Mitsubishi Tuding PLN Persulit Pelanggan Industri Pasang PLTS Atap
PLN dituding mempersulit proses pemasangan pembangkit listrik tenaga surya (PLTS) atap pelanggan industri. Hal ini diungkapkan oleh PT Mitsubishi Motors Krama Yudha Indonesia (MMKI) yang menemui hambatan dalam memasang pembangkit listrik energi terbarukan tersebut di pabriknya.
Corporate Strategy General Manager Mitsubishi Motors Krama Yudha Indonesia, Diantoro Dendi bercerita bahwa pihaknya mengajukan permohonan pemasangan PLTS atap pada April 2021 dengan memenuhi berbagai persyaratan dan aspek teknis yang diminta PLN.
Permohonan tersebut baru direspons PLN sembilan bulan kemudian yakni pada 26 Januari 2022, dan dengan tambahan persyaratan/permintaan yang bertentangan dengan Peraturan Menteri (Permen) ESDM No. 26 Tahun 2021 tentang PLTS Atap.
"Sampai hari ini kami belum menjawab draf proposal dari PLN, sampai kami mendapat kejelasan. Belum terjadi titik temu," kata dia dalam Media Briefing Asosiasi Energi Surya Indonesia, Selasa (15/2).
Diantoro membeberkan beberapa persyaratan tambahan dari PLN tersebut di antaranya kapasitas maksimal PLTS atap untuk Mitsubishi hanya sebesar 1,75 megawatt peak (MWp).

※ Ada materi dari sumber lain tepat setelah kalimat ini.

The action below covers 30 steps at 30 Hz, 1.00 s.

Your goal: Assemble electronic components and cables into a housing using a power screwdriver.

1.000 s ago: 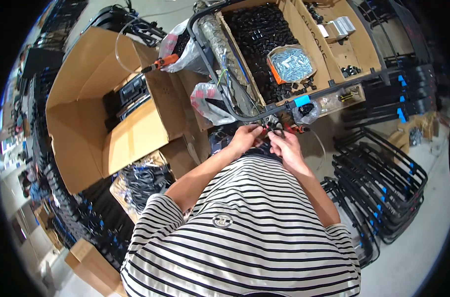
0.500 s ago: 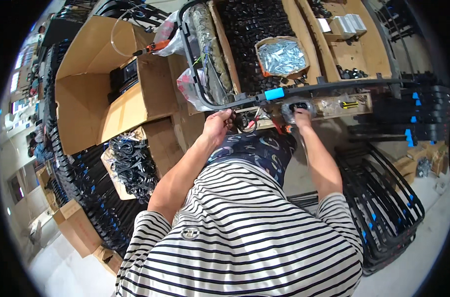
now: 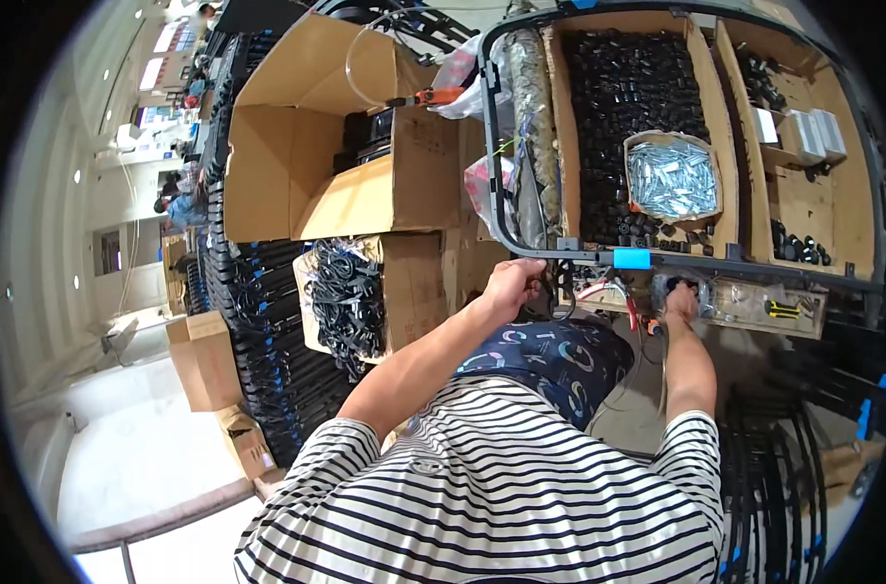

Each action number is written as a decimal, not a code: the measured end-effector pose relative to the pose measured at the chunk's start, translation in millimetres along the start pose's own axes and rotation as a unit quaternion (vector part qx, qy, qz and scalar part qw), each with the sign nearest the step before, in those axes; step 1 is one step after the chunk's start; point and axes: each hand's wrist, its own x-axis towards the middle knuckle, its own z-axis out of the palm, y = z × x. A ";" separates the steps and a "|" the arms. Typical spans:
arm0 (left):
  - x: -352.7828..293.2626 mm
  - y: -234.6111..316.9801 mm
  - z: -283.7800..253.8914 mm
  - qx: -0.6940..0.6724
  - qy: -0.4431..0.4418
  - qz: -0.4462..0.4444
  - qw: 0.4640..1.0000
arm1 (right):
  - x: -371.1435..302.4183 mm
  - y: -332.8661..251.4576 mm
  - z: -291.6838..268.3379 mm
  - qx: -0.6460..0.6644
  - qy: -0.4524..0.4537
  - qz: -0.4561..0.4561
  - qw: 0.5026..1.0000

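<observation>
A black tubular metal frame (image 3: 686,263) with rounded corners and a blue tape band (image 3: 632,259) lies over the boxes in front of me. My left hand (image 3: 514,285) is at its near left corner, fingers pinched together against the underside of the tube; what lies between them is hidden. Farther right, my right hand (image 3: 681,304) reaches into a clear plastic tub (image 3: 663,292) of small dark parts. Its fingers are curled among them, and I cannot make out what they grip. Black cables and a red-handled tool (image 3: 630,313) are between the two hands.
Beyond the frame are a carton of black fittings (image 3: 638,83), a bag of silver screws (image 3: 673,180) and a wooden tray (image 3: 808,200). Left of me stand an open carton (image 3: 263,175) and a box of black cables (image 3: 344,304). Stacked black frames (image 3: 779,457) are at right.
My view has swung left, so the boxes and frame appear farther right. The left hand stays at the frame's corner and the right hand stays in the plastic tub.
</observation>
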 end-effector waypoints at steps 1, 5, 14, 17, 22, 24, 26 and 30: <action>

Sementara jika mengacu pada Permen PLTS atap, pelanggan dapat memasang hingga 100% kapasitas sambungan ke PLN.
Kemudian PLN juga meminta pengoperasian PLTS atap dibatasi pada hari Sabtu, Minggu, dan libur nasional. Dalam aturan terbaru juga tidak mengatur pembatasan operasional PLTS atap.
Terakhir, PLN juga meminta tarif ekspor impor listrik dari unit PLTS atap Mitsubishi hanya sebesar 65%. Padahal dalam aturan baru tarif ekspor impor PLTS atap ditetapkan 100% yang dapat diperhitungkan untuk mengurangi tagihan listrik dari PLN.
Katadata.co.id coba mengkonfirmasi permasalahan ini ke PLN. Namun Vice President Komunikasi Korporat PLN Gregorius Adi Trianto mengatakan tidak dapat menjawabnya saat ini. "Saya coba konfirmasikan dulu ya," ujarnya melalui pesan singkat.
Ketua Umum Asosiasi Energi Surya Indonesia (AESI), Fabby Tumiwa mencatat sepanjang 2021, anggotanya melaporkan kendala mendapatkan perizinan penyambungan PLTS atap untuk klien C&l.
Setidaknya terdapat 14 pengaduan yang masuk pada periode November-Desember 2021. Adapun pengaduan terbesar berasal dari Jawa Barat. "Dari laporan yang diterima, terdapat tiga yang menjadi masalah," kata Fabby.
Pertama, adanya permintaan dokumentasi atau kajian tambahan saat pengajuan perizinan. Kedua, proses perizinan cukup lama, lebih dari 15 hari. Ketiga, permohonan izin melalui OSS mengharuskan pemohon untuk memiliki KBLI tertentu.
"Jadi ada masalah kekacauan yang kita lihat di Jabar. Sepertinya Dinas Jabar kurang paham regulasi dan gubernur nya kurang melihat lebih dalam ada persoalan ini," kata dia.
Staf Khusus Menteri Investasi/Kepala BKPM, M. Pradana Indraputra menyadari bahwa masih terdapat permasalahan dan hambatan di lapangan. Terutama terkait implementasi aturan Permen PLTS Atap.
Karena itu, pihaknya akan mendiskusikan hal tersebut lebih lanjut. "Jadi mungkin kita bisa lakukan komunikasi khusus perizinan mengenai panel surya bagi beberapa daerah yang menurut AESI penting. Sehingga kita bisa virtual meeting, dialog untuk menjembatani," kata dia.